Cameroun: déforestation importée
La Commission européenne repousse à 2026 l’application du règlement.
L’exécutif européen propose de repousser à fin 2025 la mise en œuvre du règlement sur la déforestation importée sous la pression de ses partenaires commerciaux. Une prime aux mauvais élèves alors que les outils étaient techniquement prêts. « Plusieurs partenaires mondiaux ont exprimé à plusieurs reprises des inquiétudes quant à leur état de préparation, la dernière fois lors de la Semaine de l’Assemblée générale des Nations unies à New York. En outre, l’état de préparation des parties prenantes en Europe est aussi inégal. »
C’est ainsi que la Commission européenne justifie sa proposition, révélée ce mercredi 2 octobre, de repousser d’un an, soit au 30 décembre 2025 (30 juin 2026 pour les petites entreprises), l’entrée en vigueur du règlement sur la déforestation importée (RDUE). Ce texte avait été salué comme une petite révolution lors de son adoption définitive en mai 2023. Alors qu’il devait entrer en application le 30 décembre prochain, le règlement a fait l’objet d’attaques de la part d’États, d’organisations professionnelles et d’entreprises qui le perçoivent comme un obstacle aux échanges commerciaux. Son objectif est pourtant vertueux. Il cherche, via un système de diligence raisonnée à la charge des entreprises, à mettre fin à la mise sur le marché européen de six catégories de produits (huile de palme, bétail, soja, café, cacao, bois et caoutchouc) dès lors que leur production a contribué à la déforestation.
Elections européennes
« Cette loi peut reconfigurer les chaînes d’approvisionnements des produits concernés, et ainsi entraîner une diminution de la déforestation mondiale de 10 %. (…) Si cette loi fait ses preuves, elle pourrait s’étendre à davantage de pays et, à terme, éradiquer la déforestation de l’ensemble des chaînes d’approvisionnement », explique l’association Canopée dans un rapport (1) publié le 22 septembre. « Préparation insuffisantes des entreprises » Mais les premières attaques contre le dispositif sont venues de plusieurs États européens eux-mêmes. Reniant leur approbation du texte, une vingtaine d’entre eux ont, en mars dernier, à l’approche des élections européennes et dans un contexte de crise agricole, apporté leur soutien à un appel de l’Autriche en faveur d’un assouplissement de la législation.

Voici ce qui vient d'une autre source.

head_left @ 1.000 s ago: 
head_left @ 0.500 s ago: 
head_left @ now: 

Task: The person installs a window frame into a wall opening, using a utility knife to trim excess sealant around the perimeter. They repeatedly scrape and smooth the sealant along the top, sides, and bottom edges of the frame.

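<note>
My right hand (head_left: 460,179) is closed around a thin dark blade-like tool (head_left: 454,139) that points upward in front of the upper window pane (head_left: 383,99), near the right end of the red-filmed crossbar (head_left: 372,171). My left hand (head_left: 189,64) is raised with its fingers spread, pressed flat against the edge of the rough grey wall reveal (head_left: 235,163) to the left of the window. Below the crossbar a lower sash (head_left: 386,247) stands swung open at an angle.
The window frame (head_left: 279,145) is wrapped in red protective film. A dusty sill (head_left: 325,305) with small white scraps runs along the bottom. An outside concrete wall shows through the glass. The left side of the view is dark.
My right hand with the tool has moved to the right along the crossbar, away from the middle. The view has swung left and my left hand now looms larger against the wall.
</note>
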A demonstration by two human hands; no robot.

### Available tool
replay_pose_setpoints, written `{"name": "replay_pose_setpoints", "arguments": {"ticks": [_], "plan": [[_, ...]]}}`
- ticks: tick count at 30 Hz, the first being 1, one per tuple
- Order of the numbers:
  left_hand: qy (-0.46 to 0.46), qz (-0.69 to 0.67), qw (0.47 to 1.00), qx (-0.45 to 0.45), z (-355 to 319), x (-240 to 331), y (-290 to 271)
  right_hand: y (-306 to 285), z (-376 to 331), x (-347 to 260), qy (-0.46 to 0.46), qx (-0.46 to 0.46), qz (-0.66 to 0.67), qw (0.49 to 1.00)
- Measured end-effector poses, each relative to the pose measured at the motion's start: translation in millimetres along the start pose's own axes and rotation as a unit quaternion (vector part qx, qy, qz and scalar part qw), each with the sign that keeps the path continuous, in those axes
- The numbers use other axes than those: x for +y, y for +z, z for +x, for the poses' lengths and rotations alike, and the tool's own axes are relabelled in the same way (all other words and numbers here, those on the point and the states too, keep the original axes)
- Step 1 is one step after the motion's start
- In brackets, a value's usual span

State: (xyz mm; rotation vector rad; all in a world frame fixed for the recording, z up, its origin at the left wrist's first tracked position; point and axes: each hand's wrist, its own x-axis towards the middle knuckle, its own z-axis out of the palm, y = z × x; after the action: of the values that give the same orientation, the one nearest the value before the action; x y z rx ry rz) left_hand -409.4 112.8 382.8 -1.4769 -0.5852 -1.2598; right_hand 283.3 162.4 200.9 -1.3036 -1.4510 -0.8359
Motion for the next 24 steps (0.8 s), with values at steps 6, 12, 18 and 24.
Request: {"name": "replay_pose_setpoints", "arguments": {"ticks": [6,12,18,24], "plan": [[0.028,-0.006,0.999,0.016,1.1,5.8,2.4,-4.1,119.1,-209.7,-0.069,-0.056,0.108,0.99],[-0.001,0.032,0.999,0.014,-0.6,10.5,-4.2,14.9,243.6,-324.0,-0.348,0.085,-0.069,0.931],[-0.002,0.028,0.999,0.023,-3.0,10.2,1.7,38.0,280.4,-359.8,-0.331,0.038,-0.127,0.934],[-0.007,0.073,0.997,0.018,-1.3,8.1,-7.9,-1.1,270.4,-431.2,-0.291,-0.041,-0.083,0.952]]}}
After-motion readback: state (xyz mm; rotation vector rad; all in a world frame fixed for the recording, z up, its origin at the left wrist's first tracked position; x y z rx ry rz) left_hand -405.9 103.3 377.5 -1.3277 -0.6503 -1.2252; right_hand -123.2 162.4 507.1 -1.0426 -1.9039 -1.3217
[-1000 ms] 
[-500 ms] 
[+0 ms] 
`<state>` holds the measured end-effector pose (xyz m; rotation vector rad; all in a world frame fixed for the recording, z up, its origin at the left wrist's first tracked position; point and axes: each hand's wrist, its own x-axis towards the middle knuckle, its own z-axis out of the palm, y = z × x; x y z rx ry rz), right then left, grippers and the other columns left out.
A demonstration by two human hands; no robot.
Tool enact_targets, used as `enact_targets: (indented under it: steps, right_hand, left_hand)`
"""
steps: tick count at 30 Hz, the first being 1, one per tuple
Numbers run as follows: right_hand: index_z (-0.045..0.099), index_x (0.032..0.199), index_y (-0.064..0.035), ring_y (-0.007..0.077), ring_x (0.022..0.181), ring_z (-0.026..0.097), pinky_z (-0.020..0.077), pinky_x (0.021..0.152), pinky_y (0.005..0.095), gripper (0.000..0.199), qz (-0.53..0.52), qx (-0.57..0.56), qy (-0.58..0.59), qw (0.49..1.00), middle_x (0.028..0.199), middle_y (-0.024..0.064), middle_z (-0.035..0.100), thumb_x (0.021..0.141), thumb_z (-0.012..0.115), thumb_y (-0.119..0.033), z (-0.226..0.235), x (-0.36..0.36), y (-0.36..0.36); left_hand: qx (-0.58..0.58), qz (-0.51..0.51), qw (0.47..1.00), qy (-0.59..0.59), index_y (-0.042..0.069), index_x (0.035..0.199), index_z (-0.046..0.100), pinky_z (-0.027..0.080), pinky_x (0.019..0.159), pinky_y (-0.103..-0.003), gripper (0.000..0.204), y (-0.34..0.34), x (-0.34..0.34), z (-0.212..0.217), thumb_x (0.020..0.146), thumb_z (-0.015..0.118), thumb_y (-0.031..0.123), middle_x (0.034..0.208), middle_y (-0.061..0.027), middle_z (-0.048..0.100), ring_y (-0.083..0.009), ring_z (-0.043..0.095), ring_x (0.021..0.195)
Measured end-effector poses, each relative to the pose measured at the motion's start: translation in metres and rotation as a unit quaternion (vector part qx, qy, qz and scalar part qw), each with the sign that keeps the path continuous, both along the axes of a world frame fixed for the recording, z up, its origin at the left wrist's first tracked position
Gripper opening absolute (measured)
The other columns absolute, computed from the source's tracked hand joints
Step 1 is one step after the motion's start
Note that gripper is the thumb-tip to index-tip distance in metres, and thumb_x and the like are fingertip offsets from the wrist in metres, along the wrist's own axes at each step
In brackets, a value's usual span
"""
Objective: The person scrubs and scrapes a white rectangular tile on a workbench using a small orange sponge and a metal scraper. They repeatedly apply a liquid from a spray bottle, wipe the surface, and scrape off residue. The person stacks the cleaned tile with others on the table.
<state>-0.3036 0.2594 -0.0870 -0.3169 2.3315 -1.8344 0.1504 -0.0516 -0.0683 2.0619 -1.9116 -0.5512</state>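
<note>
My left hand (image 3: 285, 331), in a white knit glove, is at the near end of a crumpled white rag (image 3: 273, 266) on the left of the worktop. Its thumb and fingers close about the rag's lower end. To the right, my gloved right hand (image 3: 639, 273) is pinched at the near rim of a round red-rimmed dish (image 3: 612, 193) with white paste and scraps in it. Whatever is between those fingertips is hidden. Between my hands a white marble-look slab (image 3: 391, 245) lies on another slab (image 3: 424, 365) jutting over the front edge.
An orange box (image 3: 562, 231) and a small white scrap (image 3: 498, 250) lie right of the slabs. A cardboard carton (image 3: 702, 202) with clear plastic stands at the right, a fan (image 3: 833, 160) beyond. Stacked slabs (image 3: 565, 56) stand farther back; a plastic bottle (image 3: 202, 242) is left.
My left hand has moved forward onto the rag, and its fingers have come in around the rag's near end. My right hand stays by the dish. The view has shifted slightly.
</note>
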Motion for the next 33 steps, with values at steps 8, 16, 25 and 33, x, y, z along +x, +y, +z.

Courant septembre, l’Allemagne avait également demandé à l’exécutif européen de reporter de six mois l’entrée en vigueur du texte du fait de la préparation insuffisante des entreprises. Si de nombreuses entreprises et investisseurs ont soutenu le règlement européen, nombreux sont également ceux qui ont estimé que le dispositif n’était pas prêt à entrer en vigueur. En mai dernier, treize organisations professionnelles européennes ont ainsi adressé un courrier à la présidente de la Commission demandant des changements techniques en vue de permettre sa mise en œuvre.
Sur le plan national, une organisation comme le Syndicat national de l’industrie et de la nutrition animale (Snia) a aussi demandé une simplification du dispositif à Bruxelles, notamment sur « les éléments de preuve devant accompagner chaque lot de matières premières » ainsi que sur « les modalités pratiques de contrôle des déclarations de diligence raisonnée ». “ Un lobbying intense des pays produisant les produits de base à risque de déforestation et des géants de l’agrobusiness est à l’œuvre ” Pascal Canfin, eurodéputé. Ce 25 septembre, Danone affirmait encore soutenir fermement cette législation mais, dans le même temps, estimait que sa mise en œuvre était conditionnée à la publication de documents d’orientation par la Commission européenne.